• WHAT IS REQUIRED
Once the pictures are set aside, transcribe each line of the data exactly.

• GIVEN DATA

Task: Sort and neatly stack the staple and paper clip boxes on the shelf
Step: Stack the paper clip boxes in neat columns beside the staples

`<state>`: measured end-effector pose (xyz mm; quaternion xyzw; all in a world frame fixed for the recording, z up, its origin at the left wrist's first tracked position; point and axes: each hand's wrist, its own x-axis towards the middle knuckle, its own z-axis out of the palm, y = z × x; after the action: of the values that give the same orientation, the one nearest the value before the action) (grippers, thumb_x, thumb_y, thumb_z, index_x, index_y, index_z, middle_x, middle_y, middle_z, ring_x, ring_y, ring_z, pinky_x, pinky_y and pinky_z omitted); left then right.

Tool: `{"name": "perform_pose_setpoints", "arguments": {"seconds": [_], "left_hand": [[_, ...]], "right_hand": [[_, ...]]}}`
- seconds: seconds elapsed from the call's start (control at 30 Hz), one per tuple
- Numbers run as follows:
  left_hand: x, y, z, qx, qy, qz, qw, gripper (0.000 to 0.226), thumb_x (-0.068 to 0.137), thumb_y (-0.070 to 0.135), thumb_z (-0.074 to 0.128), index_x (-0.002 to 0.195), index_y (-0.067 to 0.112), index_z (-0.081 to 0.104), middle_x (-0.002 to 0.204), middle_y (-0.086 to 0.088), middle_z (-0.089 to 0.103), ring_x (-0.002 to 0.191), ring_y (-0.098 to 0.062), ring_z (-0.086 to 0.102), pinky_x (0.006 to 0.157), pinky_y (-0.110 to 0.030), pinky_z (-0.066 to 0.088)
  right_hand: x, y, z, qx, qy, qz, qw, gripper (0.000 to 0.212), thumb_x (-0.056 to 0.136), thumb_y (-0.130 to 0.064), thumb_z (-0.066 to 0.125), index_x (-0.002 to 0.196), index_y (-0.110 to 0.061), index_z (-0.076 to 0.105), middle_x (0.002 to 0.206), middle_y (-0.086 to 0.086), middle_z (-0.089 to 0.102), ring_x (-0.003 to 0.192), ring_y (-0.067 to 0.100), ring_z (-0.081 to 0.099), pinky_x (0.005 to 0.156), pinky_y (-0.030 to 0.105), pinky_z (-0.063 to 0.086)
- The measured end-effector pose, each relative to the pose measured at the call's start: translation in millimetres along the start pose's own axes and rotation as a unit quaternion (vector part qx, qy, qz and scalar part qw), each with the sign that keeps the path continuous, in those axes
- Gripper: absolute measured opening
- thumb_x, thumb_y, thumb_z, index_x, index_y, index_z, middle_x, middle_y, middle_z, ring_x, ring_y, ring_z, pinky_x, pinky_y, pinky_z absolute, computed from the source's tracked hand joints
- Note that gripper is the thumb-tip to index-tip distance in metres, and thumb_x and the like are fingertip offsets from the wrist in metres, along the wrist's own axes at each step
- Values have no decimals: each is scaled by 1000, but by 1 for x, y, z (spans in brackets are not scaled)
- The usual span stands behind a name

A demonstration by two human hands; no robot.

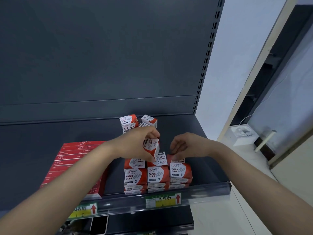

• SOLUTION
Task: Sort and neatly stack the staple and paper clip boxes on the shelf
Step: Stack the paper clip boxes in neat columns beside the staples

`<state>`: measured end-effector pose (xyz mm; quaternion xyzw; all in a world frame fixed for the recording, z up, its origin at the left wrist's first tracked position; point and axes: each hand's wrist, its own x-axis towards the middle knuckle, its own z-axis out of the palm, y = z × x; after the action: of the values that give the same orientation, the one nearest the value before the action) (grippers, thumb_x, thumb_y, thumb_z, index_x, index_y, index_z, middle_x, middle_y, middle_z, ring_x, ring_y, ring_z, pinky_x, pinky_y and pinky_z omitted); left then right.

Tool: `{"name": "perform_pose_setpoints", "arguments": {"seconds": [_], "left_hand": [[_, ...]], "right_hand": [[_, ...]]}}`
- seconds: seconds elapsed from the call's start (control at 30 Hz), one per tuple
- Numbers run as follows:
  left_hand: x, y, z, qx, qy, qz, qw, gripper (0.000 to 0.226), thumb_x (-0.068 to 0.137), thumb_y (-0.070 to 0.135), thumb_z (-0.074 to 0.128), index_x (-0.002 to 0.195), index_y (-0.067 to 0.112), index_z (-0.081 to 0.104), middle_x (-0.002 to 0.204), middle_y (-0.086 to 0.088), middle_z (-0.089 to 0.103), ring_x (-0.002 to 0.191), ring_y (-0.098 to 0.062), ring_z (-0.086 to 0.102), pinky_x (0.006 to 0.157), pinky_y (-0.110 to 0.030), pinky_z (-0.066 to 0.088)
  right_hand: x, y, z, qx, qy, qz, qw, gripper (0.000 to 0.212), thumb_x (-0.056 to 0.136), thumb_y (-0.130 to 0.064), thumb_z (-0.066 to 0.125), index_x (-0.002 to 0.196), index_y (-0.110 to 0.061), index_z (-0.076 to 0.105), middle_x (0.002 to 0.206), middle_y (-0.086 to 0.086), middle_z (-0.089 to 0.102), ring_x (-0.003 to 0.192), ring_y (-0.067 to 0.100), ring_z (-0.081 to 0.099), pinky_x (0.005 to 0.156), pinky_y (-0.030 to 0.105), pinky_z (-0.063 to 0.086)
- The measured end-effector pose, each relative to the pose measured at the call's start: translation in millimetres along the start pose's own axes and rotation as a unit quaternion (vector part qx, qy, qz and scalar part qw), each with the sign that keeps the path continuous, in those axes
- Gripper: absolute measured opening
- thumb_x, thumb_y, thumb_z, index_x, index_y, index_z, middle_x, middle_y, middle_z, ring_x, ring_y, ring_z, pinky_x, pinky_y, pinky_z absolute, computed from the source's tracked hand joints
- Note that gripper is the thumb-tip to index-tip distance in metres, and thumb_x and the like are fingertip offsets from the wrist in metres, along the wrist's own axes at each step
- Values have no decimals: each is scaled by 1000, but by 1 for x, y, z (spans in brackets are not scaled)
- The usual span stands behind a name

A demonstration by two human hands; no robot.

This exercise requires no further answer.